Vern started babbling about how it was his car and his money but I cut him off: “It’s a manual.”

“I know.”

Besides a brief toe-curling episode in an empty car park, he had not driven it. “Just because I said it drove well, doesn’t mean that I’m the arbiter of test-drives.”

“I know.”

This was too easy. “You are not – I repeat not – gonna put this on me if you change your mind about this car.”

“I won’t.”

I made him say it back to me. I wished I had a tape recorder.

Vern arranged for an independent on-yard vehicle test while we lunched at a local greasy spoon. The report came back positive.
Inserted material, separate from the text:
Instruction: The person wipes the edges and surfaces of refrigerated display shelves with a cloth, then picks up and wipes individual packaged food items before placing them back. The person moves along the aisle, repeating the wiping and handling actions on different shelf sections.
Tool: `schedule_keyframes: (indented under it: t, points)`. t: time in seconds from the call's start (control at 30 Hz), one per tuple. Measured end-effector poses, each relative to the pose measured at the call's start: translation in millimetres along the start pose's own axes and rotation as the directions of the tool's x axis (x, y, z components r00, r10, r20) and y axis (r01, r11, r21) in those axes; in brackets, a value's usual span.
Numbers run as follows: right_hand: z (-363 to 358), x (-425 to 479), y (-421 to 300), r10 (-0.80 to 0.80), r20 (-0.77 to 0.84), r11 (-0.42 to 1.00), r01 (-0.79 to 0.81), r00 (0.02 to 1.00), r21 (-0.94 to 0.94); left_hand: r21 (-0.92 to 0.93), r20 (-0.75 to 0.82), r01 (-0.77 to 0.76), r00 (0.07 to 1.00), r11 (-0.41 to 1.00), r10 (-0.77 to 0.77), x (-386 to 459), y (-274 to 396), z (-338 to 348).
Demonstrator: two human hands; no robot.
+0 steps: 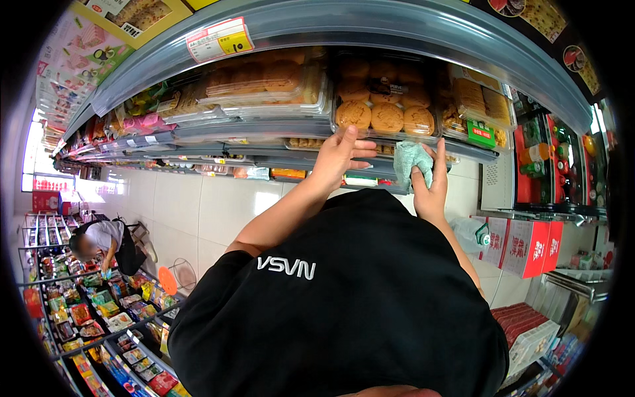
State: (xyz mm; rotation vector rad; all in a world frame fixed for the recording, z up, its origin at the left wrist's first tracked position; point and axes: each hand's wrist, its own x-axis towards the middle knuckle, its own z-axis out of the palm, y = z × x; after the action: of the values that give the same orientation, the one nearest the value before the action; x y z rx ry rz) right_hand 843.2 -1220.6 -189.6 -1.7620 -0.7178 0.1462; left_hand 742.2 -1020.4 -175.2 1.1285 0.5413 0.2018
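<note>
A clear plastic box (387,118) of round golden pastries sits on the shelf in front of me. My left hand (338,158) is at its near left corner, holding nothing, fingers spread; whether a fingertip touches the box I cannot tell. Between the thumb and fingers of my right hand (431,191) is a crumpled pale green cloth (412,161), just below the box's near right corner. Left of the box are stacked clear trays (268,84) of buns. To its right stands another clear pack (471,99) of baked goods with a green label.
A grey shelf edge (317,22) with a price tag (220,39) arches above the boxes. Bottled drinks fill a rack (538,154) at right, above red cartons (528,245) and a large clear bottle (471,235). At left, a person (106,243) bends over packaged goods near an orange stool (167,281).
</note>
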Motion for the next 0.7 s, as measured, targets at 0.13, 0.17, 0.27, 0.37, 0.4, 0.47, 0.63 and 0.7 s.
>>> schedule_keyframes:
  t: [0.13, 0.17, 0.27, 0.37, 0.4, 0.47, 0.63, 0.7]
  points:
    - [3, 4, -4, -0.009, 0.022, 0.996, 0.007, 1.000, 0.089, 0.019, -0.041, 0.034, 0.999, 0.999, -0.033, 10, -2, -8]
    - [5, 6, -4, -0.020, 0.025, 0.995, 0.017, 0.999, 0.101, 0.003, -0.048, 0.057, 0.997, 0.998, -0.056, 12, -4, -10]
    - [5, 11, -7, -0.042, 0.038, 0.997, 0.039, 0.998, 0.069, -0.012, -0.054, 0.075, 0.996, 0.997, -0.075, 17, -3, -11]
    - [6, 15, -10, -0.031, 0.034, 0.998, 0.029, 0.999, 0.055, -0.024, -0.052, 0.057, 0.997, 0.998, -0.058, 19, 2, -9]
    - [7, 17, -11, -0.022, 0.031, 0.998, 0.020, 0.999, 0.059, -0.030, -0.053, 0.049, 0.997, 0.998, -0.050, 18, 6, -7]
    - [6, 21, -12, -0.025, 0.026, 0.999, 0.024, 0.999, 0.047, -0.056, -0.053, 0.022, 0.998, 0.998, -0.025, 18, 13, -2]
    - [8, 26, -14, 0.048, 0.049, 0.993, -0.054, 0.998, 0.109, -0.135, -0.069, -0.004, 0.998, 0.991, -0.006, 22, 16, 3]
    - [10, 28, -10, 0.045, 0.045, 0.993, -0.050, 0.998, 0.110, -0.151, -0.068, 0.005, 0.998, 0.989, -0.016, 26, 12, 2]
And Vern bought himself a new car.

As I drove the Elantra off the lot, Vern said, “I don’t know how I’m gonna be with a manual.”

“What d’you mean? You said it’d be like riding a bike.”

“Well, yeah. It’s just that… I haven’t driven a manual in over twenty years.”

Twenty years?” The Hyundai’s acoustic absorbence left a lot to be desired.

“And I’d only driven for a couple of months before I wrote my car off.” He looked at me. “You wouldn’t mind helping me re-learn how to drive a manual, would you?”

 

1 – Not his real name.

2 – A royal ‘I’: my love and apologies to The Goddess who was actively involved in the process but was written out in this dramatisation.

Share

Love is a Hot Clutch

A recent re-watching of Ronin may not have helped what I’m currently writing but it was inspiring nonetheless.

The Goddess gets places quicker than I do. It’s a fact of life that She’s a faster, more aggressive assertive and experienced driver than I. (I have the odd daydream that I can beat Her in an Auckland point-to-point race – except that sweet victory would be tempered with my vehicle being written off by race’s end.)

My driver education was pretty boring compared to The Goddess. I didn’t get my licence until I was in my twenties – I lived in central Wellington which has an integrated, efficient and reliable public transport (unlike, say, Auckland’s). Then my circumstances changed. I had driving lessons. I drove under supervision. And then I got my licence.

The Goddess’s driver education, in contrast, was not so much ‘how to control your vehicle’ but ‘how to wring the best performance and handling out of your car’. This was due to her Mini-Mad Uncle and her Speed-Demon Gran.

At age fifteen, she got behind the wheel of her uncle’s 1969 Mini 850 and was advised to put it in a ‘hard lock left’ and, once in gear, to plant her foot down on the accelerator. I will always envy her very first driving experience of doing what modern-day anti-boy-racer legislators refer to as ‘doughnuts’.

Her grandmother’s orange Austin 1100 was made available for on-road driving experience. The Goddess has never forgotten being confronted with a Big Yellow bus pulling out ahead of her and her gran telling her to “just put your foot down, dear”.

Yep. Hard to beat formative experiences like that.

We may be different in our approach – it’s her canny skills of vehicular control versus my cold application of speed and momentum – but we both enjoy driving.

I’d be lying if I said that The Goddess’s quicker driving doesn’t pinch some small, dark, obdurate corner of my male ego. But at least I know that if I want to get places double-quick and The Goddess is available, not only will there be no question who’ll be behind the wheel, I’ll arrive at my destination on time, fresh and unruffled.